Does being “chosen” mean one is automatically better?
The Bible talks about Jews having been picked to fulfill a specific mission of living an intense spiritual and good life. A “Nation of Priests,” a nation selected to live a particular way of life. Being chosen for a specific task. If we fail, we suffer the consequences - as we often have. There are no silver bullets. Being better depends entirely on how we behave.
Do Jews want to rule the world?
Not at all. We respect all ethical nations. We only want to be allowed to live the way of life we choose and to have the option of ruling ourselves. We want the word to be an ethical better place and nations to stop fighting each other.
Why do Jews not accept Jesus as the Messiah?
The Jewish concept of the Messiah is of the creation of a better life on earth without oppression and violence. It hasn’t yet happened.
If there really is a God, who controls the universe, why does he allow atrocities to occur?
The universe functions according to the way it was designed. It has evolved with natural phenomena like earthquakes or tsunamis which are not, in themselves, bad except for those humans who are unfortunate enough to be in the way. The world requires bacteria to function - which do things we like and need - but can also cause diseases. We are designed to die. And we humans have decision making faculties that often make very wrong decisions (as well as good ones).
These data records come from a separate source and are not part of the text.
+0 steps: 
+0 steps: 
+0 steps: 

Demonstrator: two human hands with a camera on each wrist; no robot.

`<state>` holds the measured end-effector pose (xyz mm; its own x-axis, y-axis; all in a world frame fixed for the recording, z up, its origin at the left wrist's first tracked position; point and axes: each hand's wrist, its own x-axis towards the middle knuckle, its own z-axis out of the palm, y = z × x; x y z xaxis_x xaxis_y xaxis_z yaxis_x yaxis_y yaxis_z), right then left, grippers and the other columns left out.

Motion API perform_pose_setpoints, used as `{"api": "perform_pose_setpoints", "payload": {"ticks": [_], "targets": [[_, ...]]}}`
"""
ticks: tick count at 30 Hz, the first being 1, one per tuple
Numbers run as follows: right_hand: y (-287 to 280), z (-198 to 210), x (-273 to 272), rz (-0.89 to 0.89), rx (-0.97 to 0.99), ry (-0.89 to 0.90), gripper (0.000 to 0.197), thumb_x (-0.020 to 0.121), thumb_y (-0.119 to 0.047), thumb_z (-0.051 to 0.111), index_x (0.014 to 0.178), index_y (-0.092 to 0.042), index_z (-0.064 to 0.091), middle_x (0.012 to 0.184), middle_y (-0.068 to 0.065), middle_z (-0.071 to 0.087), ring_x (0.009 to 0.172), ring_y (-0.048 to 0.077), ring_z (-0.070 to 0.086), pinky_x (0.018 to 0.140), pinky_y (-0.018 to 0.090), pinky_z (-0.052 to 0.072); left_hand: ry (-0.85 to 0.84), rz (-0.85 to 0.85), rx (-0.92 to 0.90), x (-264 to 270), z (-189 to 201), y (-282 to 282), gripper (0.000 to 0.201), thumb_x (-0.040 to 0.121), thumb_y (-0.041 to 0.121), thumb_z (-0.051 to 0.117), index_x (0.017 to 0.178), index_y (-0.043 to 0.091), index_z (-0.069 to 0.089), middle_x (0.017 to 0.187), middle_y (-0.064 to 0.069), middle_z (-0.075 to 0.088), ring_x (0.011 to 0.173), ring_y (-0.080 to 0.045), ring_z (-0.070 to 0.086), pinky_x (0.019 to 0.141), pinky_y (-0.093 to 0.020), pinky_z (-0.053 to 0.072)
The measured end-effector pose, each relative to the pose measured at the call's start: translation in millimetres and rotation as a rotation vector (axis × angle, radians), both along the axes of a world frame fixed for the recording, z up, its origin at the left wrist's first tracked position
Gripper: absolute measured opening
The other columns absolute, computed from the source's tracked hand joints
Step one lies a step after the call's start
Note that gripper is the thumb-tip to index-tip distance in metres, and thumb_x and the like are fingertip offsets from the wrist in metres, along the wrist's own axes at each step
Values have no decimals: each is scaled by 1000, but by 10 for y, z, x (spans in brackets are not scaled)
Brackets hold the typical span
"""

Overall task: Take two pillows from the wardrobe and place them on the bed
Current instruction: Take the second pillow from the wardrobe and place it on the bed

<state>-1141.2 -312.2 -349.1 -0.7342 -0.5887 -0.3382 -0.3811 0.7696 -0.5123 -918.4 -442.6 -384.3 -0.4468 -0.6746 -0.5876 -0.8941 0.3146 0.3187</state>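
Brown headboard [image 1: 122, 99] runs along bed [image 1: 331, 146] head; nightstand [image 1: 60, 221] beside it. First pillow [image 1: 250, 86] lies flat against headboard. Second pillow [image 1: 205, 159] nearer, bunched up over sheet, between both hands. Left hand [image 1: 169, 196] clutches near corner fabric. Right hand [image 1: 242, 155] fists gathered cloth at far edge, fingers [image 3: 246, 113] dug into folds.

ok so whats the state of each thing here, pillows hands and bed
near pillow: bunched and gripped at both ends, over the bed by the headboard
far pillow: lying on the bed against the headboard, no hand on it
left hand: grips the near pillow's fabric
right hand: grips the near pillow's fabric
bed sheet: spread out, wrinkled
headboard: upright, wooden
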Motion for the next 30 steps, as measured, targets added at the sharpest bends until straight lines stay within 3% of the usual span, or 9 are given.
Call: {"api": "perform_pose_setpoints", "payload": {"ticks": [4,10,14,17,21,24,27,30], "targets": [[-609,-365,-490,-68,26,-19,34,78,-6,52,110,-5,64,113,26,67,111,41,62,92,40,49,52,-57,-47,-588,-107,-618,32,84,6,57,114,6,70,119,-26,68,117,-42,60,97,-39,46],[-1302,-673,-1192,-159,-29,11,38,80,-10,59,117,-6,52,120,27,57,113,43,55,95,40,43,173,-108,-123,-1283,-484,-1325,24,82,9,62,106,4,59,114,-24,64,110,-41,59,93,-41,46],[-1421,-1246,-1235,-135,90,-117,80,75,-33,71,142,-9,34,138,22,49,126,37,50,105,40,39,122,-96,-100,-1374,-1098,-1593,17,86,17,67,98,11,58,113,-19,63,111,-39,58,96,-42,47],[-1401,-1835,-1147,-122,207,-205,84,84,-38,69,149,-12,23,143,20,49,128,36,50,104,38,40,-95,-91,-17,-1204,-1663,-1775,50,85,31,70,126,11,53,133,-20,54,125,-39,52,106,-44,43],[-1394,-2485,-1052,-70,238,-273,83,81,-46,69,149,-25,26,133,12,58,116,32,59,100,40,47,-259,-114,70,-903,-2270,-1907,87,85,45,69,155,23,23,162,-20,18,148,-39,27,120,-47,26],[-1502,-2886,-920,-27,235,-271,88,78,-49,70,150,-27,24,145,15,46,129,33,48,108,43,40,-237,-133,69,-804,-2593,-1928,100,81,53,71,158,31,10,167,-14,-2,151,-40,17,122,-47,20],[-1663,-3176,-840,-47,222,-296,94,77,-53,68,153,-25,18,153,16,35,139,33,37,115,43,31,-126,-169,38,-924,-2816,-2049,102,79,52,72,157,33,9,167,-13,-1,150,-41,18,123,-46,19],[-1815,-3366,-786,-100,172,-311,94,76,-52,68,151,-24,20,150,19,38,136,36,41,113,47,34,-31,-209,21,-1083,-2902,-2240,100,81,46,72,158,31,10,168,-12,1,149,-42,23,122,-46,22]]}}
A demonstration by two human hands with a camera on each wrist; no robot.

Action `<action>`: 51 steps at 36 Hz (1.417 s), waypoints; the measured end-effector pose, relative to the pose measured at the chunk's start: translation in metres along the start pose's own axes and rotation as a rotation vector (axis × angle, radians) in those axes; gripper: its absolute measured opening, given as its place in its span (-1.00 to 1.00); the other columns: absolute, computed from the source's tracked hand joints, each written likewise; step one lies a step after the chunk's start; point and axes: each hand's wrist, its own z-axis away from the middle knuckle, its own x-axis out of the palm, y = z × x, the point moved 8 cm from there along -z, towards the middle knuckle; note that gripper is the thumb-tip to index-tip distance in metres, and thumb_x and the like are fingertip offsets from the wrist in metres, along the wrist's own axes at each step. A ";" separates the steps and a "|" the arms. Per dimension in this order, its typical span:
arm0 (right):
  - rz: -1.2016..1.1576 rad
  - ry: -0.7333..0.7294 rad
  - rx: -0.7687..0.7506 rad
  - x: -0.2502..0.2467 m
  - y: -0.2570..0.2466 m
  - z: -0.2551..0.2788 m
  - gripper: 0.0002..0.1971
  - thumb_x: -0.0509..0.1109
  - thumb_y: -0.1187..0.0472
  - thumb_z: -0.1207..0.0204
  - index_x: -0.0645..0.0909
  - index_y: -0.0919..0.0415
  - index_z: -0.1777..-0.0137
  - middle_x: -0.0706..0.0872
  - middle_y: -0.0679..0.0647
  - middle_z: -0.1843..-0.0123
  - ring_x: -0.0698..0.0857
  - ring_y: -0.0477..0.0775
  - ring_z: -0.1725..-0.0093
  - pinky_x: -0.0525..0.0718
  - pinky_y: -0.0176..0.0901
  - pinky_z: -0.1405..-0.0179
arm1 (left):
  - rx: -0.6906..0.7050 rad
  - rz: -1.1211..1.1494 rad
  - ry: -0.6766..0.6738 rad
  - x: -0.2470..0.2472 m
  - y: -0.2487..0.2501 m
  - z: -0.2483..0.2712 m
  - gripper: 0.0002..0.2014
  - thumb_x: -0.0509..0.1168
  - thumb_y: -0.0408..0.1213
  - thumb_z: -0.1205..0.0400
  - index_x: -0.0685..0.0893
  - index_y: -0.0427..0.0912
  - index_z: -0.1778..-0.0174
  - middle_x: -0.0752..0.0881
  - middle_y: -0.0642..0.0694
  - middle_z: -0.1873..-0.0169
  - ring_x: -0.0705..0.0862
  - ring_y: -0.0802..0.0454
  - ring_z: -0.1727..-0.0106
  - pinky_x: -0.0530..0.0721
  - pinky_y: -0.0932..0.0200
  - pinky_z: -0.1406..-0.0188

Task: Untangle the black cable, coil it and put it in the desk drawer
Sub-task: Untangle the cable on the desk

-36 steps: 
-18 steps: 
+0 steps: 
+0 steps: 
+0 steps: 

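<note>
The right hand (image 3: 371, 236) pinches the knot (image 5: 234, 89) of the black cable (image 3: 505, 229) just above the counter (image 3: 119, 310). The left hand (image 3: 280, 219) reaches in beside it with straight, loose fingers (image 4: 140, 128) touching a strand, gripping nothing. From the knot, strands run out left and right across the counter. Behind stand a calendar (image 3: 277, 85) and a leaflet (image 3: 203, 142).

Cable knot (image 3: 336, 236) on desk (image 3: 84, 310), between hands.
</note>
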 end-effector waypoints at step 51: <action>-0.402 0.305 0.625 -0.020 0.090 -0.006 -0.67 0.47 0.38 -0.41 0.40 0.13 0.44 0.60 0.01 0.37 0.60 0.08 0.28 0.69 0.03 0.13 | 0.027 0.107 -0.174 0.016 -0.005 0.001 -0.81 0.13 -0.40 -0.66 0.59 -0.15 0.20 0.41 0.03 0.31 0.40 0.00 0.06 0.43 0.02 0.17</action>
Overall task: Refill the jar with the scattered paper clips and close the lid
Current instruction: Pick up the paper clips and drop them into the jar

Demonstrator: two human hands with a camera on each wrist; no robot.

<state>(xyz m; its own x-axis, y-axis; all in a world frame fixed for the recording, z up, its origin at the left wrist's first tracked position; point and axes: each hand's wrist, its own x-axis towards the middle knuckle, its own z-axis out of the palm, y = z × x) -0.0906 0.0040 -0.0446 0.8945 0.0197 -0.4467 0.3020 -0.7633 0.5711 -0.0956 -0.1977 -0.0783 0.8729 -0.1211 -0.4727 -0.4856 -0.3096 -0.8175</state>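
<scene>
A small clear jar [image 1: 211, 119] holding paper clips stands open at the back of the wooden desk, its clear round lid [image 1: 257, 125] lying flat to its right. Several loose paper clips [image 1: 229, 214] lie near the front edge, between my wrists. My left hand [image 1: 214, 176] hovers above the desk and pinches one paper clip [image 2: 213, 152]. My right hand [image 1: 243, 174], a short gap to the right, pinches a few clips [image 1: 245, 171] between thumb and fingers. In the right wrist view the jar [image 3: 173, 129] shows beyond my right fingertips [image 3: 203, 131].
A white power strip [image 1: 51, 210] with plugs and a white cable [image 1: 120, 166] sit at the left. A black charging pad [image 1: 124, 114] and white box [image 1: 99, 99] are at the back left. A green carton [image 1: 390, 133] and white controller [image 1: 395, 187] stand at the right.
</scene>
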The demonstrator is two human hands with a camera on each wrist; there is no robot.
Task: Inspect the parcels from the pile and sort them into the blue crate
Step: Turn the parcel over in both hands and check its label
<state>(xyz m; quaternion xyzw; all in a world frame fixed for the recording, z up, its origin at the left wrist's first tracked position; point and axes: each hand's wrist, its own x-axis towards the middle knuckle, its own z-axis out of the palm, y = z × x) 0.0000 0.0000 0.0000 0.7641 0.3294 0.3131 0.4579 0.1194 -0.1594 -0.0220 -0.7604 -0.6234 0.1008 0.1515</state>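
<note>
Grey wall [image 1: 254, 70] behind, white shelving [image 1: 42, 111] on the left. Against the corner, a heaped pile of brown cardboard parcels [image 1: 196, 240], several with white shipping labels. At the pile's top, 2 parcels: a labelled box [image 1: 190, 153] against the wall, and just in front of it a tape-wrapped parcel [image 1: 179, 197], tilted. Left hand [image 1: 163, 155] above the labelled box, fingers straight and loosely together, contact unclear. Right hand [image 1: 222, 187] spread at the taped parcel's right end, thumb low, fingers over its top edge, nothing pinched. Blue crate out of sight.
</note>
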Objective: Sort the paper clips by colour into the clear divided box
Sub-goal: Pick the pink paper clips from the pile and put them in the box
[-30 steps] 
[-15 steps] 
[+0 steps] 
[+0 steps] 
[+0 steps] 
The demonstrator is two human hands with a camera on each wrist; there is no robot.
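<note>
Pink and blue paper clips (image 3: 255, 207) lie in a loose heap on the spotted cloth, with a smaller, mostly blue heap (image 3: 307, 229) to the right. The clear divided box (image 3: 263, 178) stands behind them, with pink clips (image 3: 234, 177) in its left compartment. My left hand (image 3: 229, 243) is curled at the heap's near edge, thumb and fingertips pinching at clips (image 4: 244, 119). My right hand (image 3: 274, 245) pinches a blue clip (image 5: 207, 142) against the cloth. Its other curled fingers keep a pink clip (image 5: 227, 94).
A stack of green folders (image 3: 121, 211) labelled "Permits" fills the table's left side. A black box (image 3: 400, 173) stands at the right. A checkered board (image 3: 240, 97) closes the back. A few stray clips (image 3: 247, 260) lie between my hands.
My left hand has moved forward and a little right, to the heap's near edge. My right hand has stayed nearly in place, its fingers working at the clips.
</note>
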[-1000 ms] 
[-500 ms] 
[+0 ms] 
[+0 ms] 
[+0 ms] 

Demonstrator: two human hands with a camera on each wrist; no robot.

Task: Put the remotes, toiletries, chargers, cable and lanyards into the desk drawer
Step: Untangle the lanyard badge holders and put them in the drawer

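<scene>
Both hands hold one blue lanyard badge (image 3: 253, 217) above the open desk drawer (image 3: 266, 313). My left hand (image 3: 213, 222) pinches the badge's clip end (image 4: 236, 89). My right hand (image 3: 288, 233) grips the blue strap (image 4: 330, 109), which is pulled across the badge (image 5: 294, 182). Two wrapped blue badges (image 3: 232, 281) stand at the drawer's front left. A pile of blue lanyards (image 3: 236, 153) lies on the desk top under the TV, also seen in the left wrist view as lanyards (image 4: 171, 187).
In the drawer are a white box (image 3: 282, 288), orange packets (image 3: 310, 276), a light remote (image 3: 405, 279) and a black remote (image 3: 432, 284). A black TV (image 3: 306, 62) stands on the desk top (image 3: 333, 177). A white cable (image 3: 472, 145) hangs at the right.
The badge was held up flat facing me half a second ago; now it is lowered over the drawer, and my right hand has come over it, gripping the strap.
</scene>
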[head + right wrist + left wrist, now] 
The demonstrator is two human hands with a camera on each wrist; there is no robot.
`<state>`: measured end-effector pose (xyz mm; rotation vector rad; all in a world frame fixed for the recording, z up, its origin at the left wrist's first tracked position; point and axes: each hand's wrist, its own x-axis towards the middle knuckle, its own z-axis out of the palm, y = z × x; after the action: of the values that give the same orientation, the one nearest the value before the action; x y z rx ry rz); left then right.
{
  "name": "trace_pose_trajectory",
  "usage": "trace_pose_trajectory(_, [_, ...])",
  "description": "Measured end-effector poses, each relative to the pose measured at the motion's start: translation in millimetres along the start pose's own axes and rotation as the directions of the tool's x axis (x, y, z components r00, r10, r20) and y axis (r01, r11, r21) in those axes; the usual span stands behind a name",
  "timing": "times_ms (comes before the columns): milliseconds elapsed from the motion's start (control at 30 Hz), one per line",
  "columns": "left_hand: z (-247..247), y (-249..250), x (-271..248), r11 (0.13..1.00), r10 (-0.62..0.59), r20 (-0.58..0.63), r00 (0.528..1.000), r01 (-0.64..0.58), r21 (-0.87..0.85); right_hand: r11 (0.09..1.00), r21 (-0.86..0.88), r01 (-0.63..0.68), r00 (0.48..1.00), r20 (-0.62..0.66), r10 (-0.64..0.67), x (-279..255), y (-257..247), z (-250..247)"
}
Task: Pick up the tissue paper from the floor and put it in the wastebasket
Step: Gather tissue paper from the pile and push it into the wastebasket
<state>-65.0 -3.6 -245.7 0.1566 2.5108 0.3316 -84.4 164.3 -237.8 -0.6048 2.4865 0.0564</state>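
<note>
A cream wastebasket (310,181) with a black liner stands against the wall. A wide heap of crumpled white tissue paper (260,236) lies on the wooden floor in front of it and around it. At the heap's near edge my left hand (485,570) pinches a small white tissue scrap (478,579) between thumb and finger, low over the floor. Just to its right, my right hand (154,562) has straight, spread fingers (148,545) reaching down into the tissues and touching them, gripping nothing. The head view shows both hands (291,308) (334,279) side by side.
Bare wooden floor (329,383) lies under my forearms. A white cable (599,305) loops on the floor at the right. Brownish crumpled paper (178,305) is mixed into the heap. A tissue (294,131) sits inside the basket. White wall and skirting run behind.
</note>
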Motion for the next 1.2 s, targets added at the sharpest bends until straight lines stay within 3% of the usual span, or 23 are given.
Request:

Some of us kill, rape and torture while others give, care and protect. Some argue it's the genes within us that produce psychopaths or saints. Do we really expect God to intervene every time for every one of the billions of humans on earth? We cannot know the mind of God. We can only accept and do our best.
So if we cannot change God’s mind why do we pray?
Prayer is a way of expressing our needs, our pain and our joy. And God is usually the object of our prayer as our symbolic parent. This does not mean we always expect God to do as we ask. God has a perspective which is not the same as ours. It is similar to expressing our love, appreciation and anxieties to our parents because we feel they love us and care for us even if we know we will not always get what we ask for. It is rather childish to think of God as Superman, always intervening to save us! Even if we believe God does intervene in human affairs, we can never know how or when in advance. It is natural to ask and to pray for things we want. It is unnatural to expect one will always be answered.
Does Judaism accept homosexuality?
The Torah considers the ideal of sexual relations as being within a heterosexual marriage. Homosexuality is non-normative. The Torah considers lots of acts, sexual and otherwise, to be non-normative. These include actions like theft, deception, gossip and offending people. To pick on homosexuals, when there is every reason to think it is genetic, is immoral. After all, the Talmud recognized different kinds of genetic variations. I believe one needs to be sensitive, welcoming and supportive to all kinds of people who make choices others may not always agree with or find comfortable. That is the essence of a caring society and love between human beings and God.